### Exercise details
Using the records that appear below, write out exactly the lines from the one with "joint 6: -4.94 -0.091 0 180" through the one with "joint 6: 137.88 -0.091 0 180", keeping both end lines.

### Data records

++++++

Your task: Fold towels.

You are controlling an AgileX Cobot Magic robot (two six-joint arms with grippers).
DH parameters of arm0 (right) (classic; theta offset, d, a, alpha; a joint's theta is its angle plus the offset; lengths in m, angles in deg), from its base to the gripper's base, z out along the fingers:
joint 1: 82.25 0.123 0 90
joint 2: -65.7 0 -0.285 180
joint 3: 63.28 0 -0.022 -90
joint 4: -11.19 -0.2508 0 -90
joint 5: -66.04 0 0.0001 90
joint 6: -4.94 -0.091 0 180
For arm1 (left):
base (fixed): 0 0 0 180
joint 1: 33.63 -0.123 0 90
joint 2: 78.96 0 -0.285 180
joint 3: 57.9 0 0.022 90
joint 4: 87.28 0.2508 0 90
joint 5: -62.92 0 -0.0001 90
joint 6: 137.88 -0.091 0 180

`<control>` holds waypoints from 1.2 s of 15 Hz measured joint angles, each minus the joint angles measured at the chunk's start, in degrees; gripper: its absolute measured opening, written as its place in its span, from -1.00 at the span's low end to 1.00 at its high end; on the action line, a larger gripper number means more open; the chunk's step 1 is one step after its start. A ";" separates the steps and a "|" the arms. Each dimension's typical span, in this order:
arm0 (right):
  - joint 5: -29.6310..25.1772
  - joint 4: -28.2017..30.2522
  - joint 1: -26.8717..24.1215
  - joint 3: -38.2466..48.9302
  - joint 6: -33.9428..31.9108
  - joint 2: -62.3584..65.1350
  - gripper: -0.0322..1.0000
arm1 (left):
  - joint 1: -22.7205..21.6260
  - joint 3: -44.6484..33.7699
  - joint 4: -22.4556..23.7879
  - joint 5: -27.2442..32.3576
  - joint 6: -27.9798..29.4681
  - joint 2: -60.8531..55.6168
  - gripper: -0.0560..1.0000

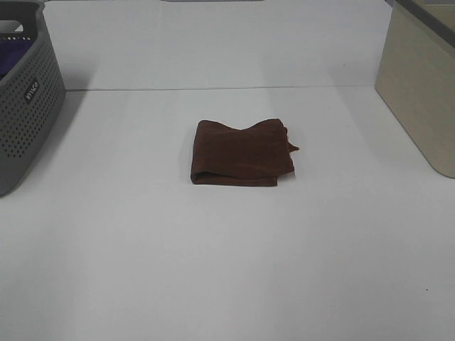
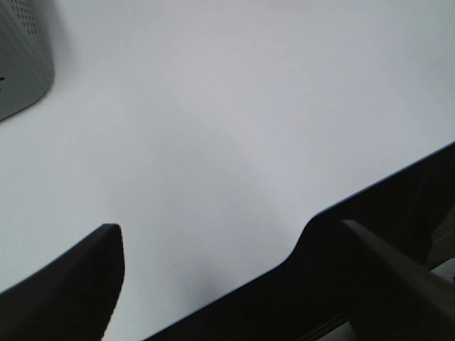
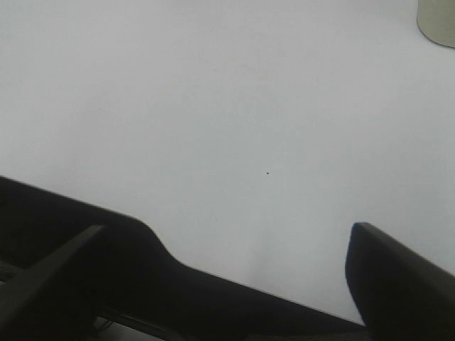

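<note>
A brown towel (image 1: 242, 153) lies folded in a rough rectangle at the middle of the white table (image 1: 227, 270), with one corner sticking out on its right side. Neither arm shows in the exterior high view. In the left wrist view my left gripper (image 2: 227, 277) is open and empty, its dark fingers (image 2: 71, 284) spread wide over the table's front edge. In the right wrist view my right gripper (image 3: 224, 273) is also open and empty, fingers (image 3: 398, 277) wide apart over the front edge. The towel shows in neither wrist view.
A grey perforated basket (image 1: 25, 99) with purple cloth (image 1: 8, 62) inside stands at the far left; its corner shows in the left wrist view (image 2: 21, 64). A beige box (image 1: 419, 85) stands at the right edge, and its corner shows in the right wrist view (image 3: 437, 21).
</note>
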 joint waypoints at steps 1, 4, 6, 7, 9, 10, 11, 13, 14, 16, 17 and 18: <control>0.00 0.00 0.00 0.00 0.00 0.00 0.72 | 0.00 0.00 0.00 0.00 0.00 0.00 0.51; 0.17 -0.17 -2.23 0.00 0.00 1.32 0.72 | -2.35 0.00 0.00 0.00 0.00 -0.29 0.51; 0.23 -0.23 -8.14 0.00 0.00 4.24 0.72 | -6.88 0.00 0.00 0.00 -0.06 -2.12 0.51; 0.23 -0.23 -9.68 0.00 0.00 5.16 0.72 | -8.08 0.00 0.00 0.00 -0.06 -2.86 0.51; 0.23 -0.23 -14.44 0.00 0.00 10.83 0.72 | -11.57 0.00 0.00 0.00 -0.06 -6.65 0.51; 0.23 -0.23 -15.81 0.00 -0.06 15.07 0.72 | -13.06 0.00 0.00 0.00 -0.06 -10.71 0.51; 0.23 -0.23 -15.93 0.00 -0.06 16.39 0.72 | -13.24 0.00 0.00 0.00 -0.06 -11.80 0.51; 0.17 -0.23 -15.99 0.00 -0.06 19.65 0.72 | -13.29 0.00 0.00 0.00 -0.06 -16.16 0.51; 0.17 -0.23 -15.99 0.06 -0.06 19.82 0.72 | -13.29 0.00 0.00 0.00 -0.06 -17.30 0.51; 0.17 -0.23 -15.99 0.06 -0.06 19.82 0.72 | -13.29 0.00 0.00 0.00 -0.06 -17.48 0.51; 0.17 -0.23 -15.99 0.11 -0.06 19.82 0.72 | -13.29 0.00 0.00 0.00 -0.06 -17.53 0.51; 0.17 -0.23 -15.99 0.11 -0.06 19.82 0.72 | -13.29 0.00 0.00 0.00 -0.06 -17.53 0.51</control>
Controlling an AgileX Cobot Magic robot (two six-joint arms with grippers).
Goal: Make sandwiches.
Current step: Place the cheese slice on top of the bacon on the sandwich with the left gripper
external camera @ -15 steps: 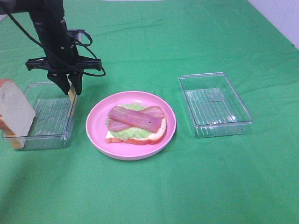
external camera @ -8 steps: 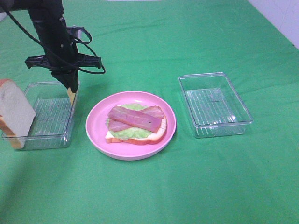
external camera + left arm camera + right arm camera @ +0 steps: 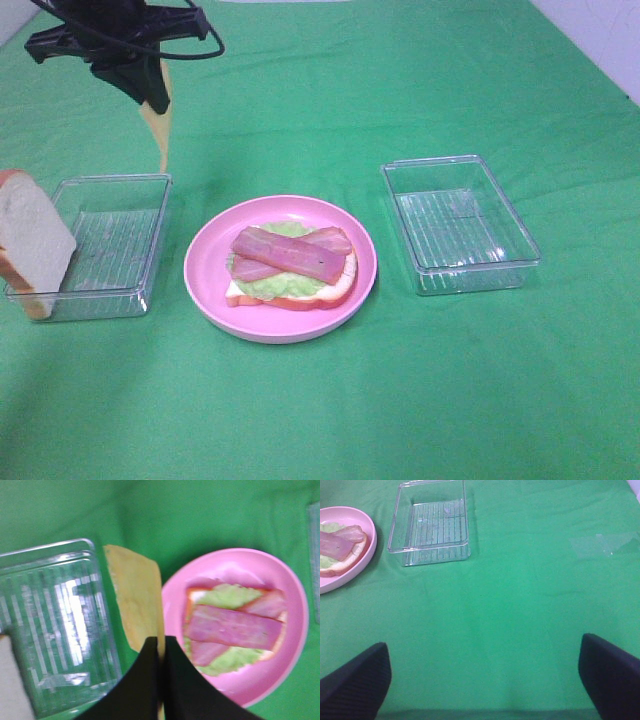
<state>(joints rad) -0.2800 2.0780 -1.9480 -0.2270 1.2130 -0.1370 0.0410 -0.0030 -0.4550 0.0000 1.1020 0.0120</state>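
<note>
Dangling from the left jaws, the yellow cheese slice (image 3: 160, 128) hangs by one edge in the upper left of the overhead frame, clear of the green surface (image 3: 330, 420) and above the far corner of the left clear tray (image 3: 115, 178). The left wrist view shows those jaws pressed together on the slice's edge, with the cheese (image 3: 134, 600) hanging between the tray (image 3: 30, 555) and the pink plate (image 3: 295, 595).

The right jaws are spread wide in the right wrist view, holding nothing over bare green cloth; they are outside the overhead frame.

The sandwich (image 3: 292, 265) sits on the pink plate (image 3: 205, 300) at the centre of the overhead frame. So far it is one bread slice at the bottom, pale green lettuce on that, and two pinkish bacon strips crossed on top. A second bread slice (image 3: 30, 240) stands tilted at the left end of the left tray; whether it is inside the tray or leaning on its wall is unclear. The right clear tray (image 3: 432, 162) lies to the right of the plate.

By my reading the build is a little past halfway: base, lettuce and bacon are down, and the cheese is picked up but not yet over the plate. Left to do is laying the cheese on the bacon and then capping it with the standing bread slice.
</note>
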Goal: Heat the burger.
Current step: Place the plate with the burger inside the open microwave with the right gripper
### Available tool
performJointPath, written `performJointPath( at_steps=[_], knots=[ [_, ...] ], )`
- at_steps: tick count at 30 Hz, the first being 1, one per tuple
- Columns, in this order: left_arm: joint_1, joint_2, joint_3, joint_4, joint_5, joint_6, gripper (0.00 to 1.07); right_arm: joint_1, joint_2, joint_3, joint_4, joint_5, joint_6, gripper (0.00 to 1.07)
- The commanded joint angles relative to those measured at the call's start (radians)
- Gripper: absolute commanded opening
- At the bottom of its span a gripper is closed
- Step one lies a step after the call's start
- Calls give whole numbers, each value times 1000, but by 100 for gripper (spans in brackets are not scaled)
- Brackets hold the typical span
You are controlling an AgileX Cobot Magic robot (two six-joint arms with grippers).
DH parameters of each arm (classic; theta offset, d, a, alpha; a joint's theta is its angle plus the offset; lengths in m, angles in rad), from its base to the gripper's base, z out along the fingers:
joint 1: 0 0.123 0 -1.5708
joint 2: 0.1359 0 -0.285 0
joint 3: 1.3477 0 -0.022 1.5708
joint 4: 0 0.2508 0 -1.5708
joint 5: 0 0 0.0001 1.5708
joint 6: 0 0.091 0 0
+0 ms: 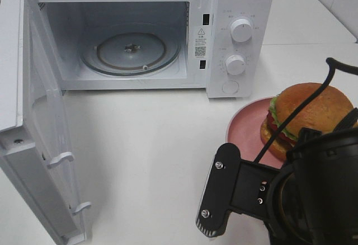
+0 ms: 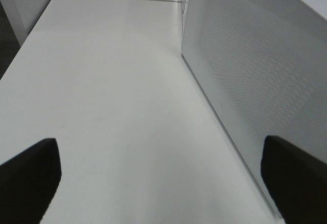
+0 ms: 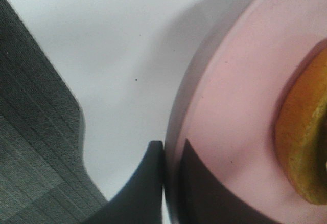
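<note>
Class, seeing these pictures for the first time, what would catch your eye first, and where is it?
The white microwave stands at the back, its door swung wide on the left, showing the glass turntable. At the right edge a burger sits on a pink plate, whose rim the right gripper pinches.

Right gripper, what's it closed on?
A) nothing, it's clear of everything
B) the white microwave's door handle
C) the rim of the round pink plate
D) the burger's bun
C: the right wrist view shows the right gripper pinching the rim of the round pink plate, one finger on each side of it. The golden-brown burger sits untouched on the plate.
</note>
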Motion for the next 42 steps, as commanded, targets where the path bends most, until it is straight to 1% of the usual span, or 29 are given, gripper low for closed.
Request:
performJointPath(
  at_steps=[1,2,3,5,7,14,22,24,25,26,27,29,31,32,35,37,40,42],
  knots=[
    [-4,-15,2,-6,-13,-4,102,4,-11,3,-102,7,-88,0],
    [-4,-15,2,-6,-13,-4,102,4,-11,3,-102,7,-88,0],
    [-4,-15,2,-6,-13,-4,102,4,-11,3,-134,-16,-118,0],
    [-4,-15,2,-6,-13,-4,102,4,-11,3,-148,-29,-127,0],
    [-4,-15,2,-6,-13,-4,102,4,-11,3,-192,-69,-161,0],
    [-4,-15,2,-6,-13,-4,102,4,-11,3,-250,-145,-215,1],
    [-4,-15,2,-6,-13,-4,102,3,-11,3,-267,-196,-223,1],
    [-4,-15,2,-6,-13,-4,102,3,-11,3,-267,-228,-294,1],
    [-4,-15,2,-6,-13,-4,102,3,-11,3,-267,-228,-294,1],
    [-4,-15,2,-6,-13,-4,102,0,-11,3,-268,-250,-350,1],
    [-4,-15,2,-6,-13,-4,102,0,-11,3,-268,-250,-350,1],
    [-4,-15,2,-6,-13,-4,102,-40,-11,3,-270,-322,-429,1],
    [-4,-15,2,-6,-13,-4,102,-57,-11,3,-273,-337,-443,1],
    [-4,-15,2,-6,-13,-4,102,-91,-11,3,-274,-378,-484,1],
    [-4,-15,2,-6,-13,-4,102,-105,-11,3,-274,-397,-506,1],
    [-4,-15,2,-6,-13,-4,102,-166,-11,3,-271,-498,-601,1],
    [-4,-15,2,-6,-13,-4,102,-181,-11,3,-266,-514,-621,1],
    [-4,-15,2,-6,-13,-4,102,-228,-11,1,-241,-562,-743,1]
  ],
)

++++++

### Task solution
joint 6: -4.94 -0.091 0 180
For arm1 (left):
base (fixed): 0 0 0 180
joint 1: 33.63 -0.123 0 90
joint 2: 78.96 0 -0.285 180
joint 3: 57.9 0 0.022 90
joint 4: 87.28 0.2508 0 90
joint 5: -62.92 0 -0.0001 90
joint 6: 137.88 -0.091 0 180

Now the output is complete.